Reading the records below, how many lines contain "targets"? Respond with a number and nothing else.
══ Excerpted data
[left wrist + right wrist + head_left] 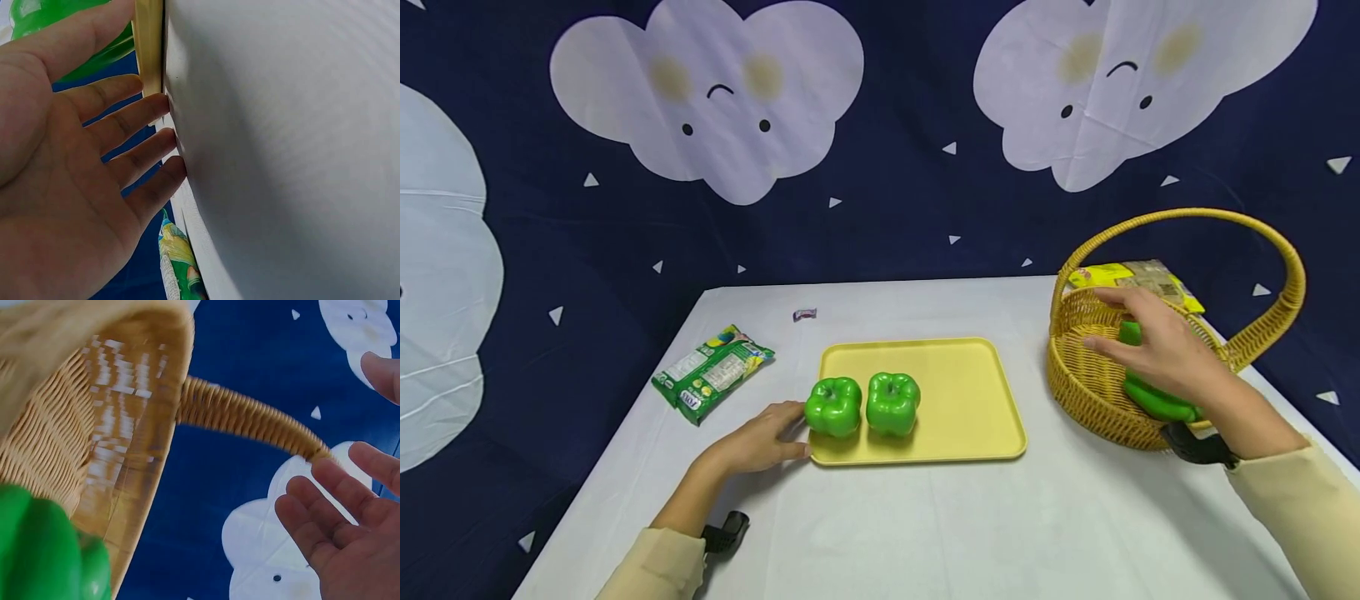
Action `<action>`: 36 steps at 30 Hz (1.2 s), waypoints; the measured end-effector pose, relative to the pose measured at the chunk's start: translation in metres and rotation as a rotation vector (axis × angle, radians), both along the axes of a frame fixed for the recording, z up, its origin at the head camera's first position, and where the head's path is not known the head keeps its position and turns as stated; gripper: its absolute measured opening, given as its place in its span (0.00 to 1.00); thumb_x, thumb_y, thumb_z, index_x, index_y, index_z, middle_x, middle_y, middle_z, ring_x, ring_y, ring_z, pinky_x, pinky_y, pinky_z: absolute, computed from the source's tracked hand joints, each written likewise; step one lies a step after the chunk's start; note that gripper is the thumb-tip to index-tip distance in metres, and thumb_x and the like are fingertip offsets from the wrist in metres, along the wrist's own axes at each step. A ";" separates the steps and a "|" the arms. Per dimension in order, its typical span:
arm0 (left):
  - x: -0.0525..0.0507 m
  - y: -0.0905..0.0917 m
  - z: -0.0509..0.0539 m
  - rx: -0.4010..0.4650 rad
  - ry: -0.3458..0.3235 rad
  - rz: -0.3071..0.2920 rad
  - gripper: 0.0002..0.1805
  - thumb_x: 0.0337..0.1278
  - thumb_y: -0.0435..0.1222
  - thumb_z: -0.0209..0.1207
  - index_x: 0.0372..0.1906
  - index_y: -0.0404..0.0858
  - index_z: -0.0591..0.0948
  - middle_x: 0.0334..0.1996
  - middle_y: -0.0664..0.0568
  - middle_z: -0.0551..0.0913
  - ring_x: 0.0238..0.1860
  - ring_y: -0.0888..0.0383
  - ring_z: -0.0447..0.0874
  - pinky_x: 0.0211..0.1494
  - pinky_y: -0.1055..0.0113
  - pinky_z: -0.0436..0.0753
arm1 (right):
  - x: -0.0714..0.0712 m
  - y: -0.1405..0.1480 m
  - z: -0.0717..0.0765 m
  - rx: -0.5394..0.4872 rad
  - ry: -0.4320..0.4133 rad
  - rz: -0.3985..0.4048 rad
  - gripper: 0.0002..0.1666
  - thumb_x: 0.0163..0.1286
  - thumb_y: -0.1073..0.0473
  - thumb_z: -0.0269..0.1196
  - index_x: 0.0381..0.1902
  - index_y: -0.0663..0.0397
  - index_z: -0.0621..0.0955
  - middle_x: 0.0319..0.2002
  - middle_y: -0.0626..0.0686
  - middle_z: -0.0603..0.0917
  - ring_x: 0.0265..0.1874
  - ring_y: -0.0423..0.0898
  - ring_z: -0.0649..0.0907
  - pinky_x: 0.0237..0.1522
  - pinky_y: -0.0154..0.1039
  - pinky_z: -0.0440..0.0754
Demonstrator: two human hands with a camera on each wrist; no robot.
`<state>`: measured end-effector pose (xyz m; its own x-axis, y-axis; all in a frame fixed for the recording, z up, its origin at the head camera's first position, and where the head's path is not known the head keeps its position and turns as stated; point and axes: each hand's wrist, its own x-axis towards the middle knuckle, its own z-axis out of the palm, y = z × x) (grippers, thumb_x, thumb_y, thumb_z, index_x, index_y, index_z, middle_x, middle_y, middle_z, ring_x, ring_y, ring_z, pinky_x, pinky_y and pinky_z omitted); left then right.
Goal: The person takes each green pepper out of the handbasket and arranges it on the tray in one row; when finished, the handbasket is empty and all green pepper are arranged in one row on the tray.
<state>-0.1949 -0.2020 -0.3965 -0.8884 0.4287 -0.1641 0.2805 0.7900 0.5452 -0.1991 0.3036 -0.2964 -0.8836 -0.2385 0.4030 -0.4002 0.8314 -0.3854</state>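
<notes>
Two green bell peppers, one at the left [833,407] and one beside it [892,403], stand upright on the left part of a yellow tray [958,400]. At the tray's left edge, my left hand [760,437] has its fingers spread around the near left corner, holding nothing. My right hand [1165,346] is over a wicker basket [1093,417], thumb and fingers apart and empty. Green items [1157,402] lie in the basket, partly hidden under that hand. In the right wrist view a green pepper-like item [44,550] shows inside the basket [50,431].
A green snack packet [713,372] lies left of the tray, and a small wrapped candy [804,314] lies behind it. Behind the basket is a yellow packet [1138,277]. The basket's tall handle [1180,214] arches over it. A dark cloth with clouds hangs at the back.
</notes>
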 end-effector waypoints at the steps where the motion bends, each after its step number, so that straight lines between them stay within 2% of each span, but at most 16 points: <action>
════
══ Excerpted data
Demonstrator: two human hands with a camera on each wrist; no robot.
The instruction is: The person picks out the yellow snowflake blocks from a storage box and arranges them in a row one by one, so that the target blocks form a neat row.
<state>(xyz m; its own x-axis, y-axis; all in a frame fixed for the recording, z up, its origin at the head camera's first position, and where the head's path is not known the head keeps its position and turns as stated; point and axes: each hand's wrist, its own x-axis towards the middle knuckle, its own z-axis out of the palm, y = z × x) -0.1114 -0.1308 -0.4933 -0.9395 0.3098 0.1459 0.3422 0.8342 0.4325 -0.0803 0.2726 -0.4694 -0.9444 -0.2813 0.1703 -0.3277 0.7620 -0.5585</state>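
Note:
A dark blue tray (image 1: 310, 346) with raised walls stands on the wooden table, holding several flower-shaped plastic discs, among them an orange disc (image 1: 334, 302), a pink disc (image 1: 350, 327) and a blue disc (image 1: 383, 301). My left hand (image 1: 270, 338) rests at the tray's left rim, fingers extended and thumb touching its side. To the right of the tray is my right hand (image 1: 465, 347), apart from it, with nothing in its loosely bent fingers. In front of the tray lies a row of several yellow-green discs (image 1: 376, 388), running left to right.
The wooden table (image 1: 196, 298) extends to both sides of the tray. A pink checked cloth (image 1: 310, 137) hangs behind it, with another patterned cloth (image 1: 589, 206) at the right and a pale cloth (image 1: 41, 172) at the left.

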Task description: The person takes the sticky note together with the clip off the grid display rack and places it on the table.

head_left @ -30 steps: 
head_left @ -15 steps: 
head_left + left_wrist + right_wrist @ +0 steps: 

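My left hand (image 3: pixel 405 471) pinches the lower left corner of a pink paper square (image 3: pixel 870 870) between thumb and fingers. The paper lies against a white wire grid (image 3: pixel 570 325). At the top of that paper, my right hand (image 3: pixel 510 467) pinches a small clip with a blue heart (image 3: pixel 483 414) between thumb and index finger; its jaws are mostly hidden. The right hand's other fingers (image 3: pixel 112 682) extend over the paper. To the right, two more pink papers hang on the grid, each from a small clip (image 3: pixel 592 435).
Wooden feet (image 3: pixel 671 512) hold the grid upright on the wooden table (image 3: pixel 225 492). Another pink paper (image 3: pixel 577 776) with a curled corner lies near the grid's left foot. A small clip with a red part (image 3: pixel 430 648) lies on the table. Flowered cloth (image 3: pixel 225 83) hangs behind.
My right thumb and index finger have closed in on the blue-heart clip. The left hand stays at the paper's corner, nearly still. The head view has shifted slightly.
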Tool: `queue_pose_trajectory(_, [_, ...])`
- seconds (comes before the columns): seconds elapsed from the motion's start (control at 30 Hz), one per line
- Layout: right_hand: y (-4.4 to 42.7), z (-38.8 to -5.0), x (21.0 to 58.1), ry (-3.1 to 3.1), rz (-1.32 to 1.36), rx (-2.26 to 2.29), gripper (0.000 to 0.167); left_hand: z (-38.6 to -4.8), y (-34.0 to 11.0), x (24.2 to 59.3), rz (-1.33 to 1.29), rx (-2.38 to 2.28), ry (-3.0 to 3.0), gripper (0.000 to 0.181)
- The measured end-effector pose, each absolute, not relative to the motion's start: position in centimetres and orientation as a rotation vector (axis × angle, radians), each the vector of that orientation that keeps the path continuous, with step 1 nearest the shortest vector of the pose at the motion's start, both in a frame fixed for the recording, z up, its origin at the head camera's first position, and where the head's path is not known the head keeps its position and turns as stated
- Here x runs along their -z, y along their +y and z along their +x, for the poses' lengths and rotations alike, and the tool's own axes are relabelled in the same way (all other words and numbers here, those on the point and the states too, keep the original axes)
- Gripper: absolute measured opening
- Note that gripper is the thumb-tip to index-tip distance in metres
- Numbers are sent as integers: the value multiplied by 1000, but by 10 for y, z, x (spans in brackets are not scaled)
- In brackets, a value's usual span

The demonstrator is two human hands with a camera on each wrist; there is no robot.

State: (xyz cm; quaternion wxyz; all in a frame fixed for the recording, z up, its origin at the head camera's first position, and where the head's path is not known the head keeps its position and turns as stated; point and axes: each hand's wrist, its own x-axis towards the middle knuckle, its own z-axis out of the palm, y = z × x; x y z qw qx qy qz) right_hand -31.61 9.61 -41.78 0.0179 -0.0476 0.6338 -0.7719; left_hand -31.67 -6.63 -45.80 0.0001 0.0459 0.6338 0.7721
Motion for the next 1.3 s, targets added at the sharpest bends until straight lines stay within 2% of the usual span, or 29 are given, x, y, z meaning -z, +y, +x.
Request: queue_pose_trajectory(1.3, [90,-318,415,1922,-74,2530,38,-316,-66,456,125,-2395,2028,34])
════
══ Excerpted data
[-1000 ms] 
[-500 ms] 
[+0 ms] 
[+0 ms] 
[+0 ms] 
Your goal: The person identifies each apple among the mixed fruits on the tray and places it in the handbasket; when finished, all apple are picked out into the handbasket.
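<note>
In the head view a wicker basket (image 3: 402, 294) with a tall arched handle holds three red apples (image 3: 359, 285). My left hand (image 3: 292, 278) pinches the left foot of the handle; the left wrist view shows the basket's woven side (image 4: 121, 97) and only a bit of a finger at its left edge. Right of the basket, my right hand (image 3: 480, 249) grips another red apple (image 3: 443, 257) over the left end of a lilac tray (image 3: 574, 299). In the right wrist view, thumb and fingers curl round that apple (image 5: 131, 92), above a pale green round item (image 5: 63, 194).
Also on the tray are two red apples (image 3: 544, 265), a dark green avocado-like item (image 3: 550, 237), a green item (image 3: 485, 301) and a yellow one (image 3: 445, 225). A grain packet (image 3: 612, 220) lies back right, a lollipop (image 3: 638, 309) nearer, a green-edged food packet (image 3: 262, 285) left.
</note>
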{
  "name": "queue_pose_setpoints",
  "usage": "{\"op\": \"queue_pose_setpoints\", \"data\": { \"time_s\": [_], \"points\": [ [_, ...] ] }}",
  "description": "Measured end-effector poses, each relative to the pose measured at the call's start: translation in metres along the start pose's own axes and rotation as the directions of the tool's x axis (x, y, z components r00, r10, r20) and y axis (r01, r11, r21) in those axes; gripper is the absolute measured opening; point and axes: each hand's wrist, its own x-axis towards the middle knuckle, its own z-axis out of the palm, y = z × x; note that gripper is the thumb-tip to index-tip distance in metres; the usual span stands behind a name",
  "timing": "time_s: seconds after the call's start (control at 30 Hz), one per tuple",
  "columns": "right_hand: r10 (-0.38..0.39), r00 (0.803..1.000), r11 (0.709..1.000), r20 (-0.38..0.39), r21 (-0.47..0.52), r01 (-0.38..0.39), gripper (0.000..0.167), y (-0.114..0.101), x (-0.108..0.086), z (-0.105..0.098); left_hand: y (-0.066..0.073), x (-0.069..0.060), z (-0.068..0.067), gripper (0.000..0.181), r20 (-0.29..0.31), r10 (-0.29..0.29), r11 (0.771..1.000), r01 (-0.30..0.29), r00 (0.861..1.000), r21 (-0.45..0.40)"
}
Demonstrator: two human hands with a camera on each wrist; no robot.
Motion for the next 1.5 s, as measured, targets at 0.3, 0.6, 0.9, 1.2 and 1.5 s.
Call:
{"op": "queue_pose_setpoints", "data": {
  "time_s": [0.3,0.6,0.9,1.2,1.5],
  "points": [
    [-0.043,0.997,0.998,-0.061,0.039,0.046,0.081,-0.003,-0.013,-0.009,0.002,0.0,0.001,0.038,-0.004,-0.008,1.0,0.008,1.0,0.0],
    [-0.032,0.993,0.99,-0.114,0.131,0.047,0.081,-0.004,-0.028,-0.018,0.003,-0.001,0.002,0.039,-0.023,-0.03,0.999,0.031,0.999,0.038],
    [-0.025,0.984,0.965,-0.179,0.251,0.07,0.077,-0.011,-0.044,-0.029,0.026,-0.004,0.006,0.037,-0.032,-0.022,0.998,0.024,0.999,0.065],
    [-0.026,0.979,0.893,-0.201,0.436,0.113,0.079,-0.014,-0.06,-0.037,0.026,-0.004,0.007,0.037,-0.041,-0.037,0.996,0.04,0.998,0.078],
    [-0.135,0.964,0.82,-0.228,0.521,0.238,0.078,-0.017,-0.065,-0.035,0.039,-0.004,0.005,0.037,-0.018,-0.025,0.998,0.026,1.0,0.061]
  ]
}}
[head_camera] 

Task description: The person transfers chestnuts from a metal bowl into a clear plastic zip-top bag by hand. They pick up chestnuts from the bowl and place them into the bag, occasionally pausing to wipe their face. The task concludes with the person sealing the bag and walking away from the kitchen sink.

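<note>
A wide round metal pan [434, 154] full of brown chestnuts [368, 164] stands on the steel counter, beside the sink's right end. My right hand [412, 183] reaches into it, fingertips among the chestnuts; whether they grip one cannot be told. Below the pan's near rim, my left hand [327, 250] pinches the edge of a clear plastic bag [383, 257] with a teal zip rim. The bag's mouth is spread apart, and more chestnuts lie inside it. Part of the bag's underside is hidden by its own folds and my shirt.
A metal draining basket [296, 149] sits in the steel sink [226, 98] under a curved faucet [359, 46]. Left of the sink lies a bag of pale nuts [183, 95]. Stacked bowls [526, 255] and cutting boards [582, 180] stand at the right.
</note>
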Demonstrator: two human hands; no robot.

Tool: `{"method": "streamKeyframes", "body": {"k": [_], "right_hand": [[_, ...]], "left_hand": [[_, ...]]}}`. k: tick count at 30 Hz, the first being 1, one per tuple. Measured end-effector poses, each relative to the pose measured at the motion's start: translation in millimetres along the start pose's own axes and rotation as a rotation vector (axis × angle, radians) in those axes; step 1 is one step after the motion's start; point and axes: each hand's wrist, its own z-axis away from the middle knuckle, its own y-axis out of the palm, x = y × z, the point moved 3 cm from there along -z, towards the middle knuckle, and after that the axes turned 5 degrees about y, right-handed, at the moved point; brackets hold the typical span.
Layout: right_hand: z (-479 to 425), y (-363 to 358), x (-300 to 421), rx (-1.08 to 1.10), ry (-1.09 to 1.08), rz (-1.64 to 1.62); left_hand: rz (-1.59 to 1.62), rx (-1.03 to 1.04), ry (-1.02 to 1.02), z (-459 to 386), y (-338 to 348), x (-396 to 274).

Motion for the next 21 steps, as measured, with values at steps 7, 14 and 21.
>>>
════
**The answer:** 2